EXERCISE OBJECTIVE - Below are some records; copy each line in them that contains "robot".

--*--

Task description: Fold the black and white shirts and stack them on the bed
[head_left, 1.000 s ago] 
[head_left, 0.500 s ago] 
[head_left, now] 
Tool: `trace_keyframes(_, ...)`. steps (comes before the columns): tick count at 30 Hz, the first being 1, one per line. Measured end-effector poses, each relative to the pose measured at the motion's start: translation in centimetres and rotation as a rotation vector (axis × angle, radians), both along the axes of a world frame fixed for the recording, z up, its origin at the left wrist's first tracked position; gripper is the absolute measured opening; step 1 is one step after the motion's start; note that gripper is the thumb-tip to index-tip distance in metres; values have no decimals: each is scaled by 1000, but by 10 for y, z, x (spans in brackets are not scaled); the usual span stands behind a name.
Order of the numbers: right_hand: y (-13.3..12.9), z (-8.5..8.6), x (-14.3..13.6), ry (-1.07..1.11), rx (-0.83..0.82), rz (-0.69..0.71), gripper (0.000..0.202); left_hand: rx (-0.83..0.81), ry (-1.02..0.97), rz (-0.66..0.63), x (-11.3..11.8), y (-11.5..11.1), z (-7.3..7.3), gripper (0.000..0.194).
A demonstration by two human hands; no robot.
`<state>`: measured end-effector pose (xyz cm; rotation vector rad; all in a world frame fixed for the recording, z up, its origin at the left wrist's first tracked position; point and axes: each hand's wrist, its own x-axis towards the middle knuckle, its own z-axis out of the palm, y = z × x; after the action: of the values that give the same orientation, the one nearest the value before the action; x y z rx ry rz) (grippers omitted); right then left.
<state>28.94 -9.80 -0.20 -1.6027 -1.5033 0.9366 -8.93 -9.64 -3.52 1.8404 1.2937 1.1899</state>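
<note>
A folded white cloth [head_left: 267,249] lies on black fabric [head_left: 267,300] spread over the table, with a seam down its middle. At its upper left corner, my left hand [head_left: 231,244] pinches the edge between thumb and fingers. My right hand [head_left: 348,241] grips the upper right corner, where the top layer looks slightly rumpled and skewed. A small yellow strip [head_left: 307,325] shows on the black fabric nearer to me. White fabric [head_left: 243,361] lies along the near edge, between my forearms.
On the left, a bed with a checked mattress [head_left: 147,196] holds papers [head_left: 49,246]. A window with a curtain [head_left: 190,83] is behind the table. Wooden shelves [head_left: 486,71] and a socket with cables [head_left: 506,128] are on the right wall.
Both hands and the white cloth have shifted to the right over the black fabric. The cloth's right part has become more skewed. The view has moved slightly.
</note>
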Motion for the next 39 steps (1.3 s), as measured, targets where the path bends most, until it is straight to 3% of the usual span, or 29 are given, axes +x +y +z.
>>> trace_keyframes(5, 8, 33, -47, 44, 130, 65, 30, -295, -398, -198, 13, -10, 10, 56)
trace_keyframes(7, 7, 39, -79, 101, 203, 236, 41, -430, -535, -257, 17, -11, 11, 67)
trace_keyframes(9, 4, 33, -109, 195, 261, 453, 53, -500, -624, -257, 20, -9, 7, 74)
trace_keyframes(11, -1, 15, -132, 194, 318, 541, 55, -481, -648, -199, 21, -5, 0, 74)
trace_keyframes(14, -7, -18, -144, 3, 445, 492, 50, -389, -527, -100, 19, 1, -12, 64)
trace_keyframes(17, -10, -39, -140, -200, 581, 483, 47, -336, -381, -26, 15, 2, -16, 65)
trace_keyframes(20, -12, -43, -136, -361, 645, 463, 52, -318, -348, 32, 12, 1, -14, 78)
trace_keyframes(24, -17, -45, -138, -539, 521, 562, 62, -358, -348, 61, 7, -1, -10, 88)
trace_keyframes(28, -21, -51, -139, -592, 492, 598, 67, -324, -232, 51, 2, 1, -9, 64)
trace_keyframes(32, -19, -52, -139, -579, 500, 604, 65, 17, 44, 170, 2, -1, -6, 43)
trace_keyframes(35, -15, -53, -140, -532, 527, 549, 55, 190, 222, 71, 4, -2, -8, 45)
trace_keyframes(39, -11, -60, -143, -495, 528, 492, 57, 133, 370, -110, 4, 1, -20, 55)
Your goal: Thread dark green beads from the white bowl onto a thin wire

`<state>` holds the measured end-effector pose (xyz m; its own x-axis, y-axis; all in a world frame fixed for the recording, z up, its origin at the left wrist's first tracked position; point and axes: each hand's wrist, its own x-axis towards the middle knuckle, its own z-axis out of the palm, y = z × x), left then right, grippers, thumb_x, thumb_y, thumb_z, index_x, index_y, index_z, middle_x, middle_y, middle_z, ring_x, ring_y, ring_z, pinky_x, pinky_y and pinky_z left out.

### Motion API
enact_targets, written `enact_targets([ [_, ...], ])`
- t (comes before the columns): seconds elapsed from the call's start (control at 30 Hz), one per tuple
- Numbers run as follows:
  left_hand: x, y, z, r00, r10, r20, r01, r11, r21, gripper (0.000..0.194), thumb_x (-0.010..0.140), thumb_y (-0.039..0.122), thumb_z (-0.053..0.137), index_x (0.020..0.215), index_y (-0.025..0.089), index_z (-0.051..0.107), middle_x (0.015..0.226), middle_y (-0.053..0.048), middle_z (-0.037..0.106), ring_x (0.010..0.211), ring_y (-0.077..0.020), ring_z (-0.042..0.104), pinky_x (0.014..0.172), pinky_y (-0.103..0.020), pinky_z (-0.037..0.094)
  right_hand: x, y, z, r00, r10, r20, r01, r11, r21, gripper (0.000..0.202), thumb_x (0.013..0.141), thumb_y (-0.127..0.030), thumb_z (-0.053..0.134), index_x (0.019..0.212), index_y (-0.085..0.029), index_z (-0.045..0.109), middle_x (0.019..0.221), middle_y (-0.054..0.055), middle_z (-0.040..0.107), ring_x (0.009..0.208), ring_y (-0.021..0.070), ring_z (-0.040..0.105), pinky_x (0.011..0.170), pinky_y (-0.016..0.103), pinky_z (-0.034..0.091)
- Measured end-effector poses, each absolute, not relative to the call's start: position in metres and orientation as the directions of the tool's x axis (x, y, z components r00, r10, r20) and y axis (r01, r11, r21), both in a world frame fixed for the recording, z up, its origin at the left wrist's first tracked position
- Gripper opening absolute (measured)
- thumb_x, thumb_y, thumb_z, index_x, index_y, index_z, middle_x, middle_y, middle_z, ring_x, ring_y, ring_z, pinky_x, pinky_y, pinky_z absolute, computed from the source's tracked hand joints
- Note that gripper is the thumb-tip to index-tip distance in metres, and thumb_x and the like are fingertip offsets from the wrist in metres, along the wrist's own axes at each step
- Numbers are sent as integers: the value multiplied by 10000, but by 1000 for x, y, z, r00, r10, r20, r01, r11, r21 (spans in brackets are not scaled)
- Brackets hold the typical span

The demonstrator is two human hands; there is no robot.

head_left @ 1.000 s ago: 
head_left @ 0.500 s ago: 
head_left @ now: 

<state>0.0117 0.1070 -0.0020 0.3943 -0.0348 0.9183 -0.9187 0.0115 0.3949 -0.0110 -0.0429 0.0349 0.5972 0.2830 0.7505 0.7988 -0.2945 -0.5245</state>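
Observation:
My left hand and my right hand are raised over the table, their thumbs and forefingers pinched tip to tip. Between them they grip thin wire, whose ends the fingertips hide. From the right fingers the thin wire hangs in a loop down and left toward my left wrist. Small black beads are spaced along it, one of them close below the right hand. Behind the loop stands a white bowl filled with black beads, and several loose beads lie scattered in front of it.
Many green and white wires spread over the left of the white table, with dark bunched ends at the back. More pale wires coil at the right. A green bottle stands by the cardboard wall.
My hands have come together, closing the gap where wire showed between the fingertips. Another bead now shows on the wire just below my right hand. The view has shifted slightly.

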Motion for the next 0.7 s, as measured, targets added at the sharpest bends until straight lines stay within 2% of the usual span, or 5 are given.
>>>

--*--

TASK RESPONSE -
A demonstration by two human hands; no robot.
The demonstrator is two human hands; there is no robot.

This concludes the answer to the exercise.